What is required
Print out the data below in full and exactly, skipping the pictures.

------------------------

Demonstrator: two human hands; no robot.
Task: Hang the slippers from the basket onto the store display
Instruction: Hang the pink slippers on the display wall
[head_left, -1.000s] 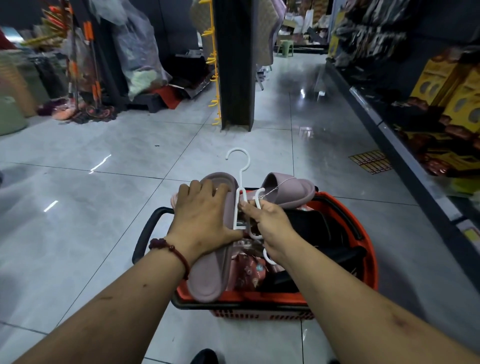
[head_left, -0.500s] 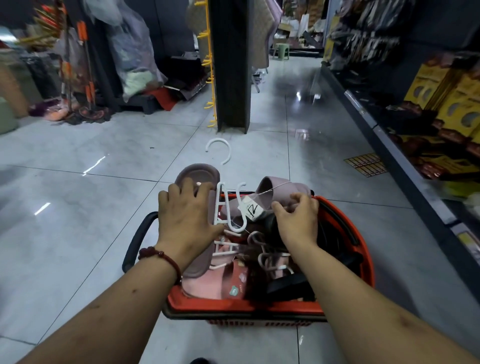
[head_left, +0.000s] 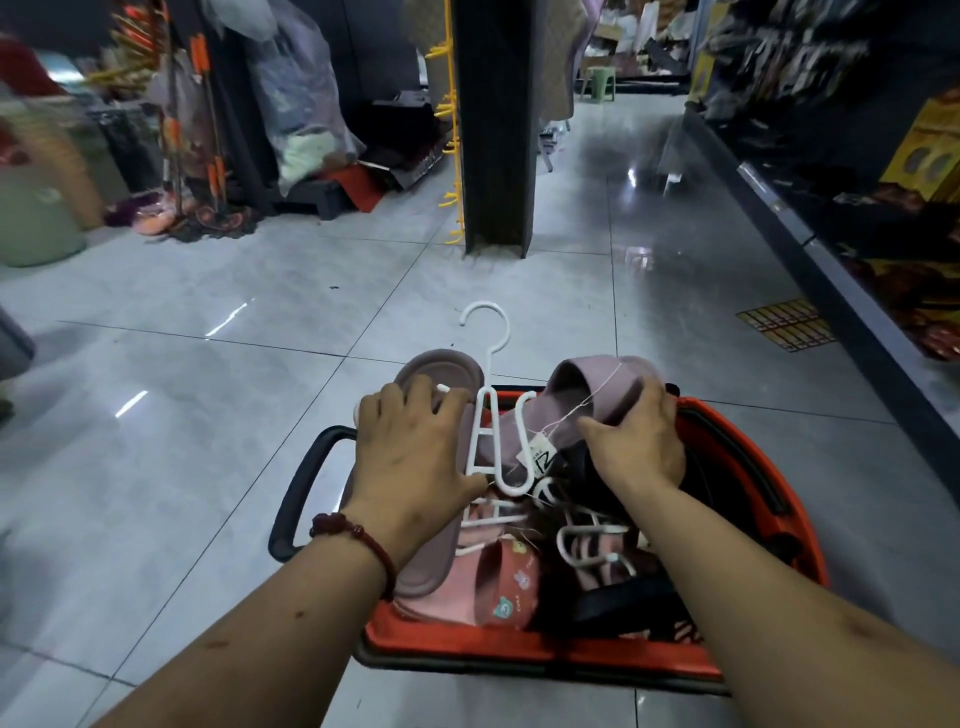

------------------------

Answer section
Demonstrator: two human hands; no robot.
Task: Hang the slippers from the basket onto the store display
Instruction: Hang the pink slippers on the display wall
[head_left, -1.000s] 
[head_left, -0.500s] 
[head_left, +0.000s] 

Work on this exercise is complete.